Fire, Blood, and Honor
by ladyrostova
Summary: AU. Viserys and Dany cannot flee from Westeros. Viserys is killed but Dany, who is a newborn, gets spared, and is sent off to be raised by Robert Baratheon's most trusted ally, Lord Eddard Stark.


He doesn't know why he lets her live, only that by the time the Battle at the Trident is over and he claims the Iron Throne Robert Baratheon doesn't have it in him to kill anyone else.

Lyanna is dead and so is his spirit.

When the little Princess Daenerys is brought to him he does not show her mercy by sending her away––he only shows defeat.

He calls upon Eddard Stark to take the girl into his care. He figures Ned is already coming home with one bastard and another wouldn't hurt.

Robert knows Ned won't refuse him; not now, after Lyanna's ashes have choked them both with grief and softened their hearts to the extent of careless clemency.

The girl won't be a threat if she is raised in the North. She will learn to love the godswood as Lyanna did.

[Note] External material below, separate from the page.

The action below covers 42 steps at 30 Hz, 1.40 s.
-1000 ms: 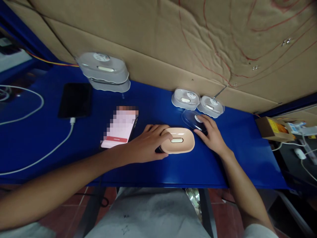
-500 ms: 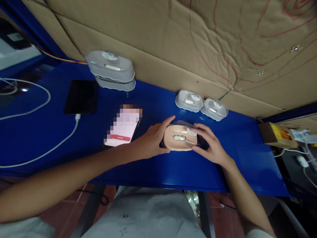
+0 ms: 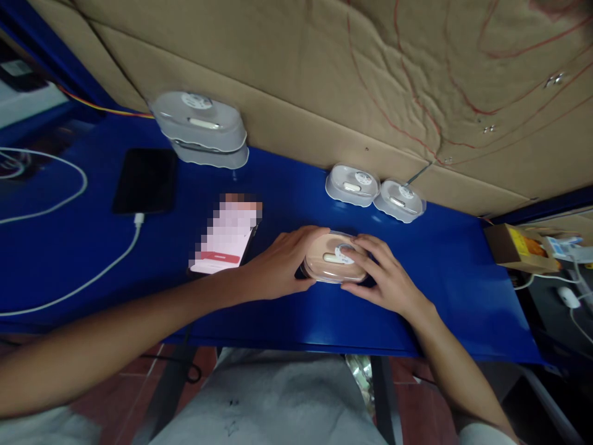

And perhaps one day she will know why her family had to die.

'I do not like this, Ned,' Catelyn fumes, wringing her hands raw. She is newly a wife and newly a mother––of three. 'You cannot expect me to raise the child of a whore and the child of a lunatic alongside the children _we_ will have.'

Eddard and Catelyn Stark do not know each other now as they will come to later. Now, they are opposites aflame. Their passions and prides have been ignited and they stand at odds over the two babes––these two refugees of a war they were never meant to know.

'Starks and their _honor_,' she spits at him. 'Where was your honor when you decided to bed a _slut_?' Her voice quivers but she won't give him the satisfaction of tears. Instead she steels herself and says, 'You are asking me to do something I cannot do.'

'I am not asking you, Catelyn,' Ned explains roughly, because he hates the way she taunts his honor. 'I am _telling _you.' He will not leave the babes to the winter. He will not allow them to be punished for the mistakes of their parents.

She presses her lips into a thin line and sweeps out of the room.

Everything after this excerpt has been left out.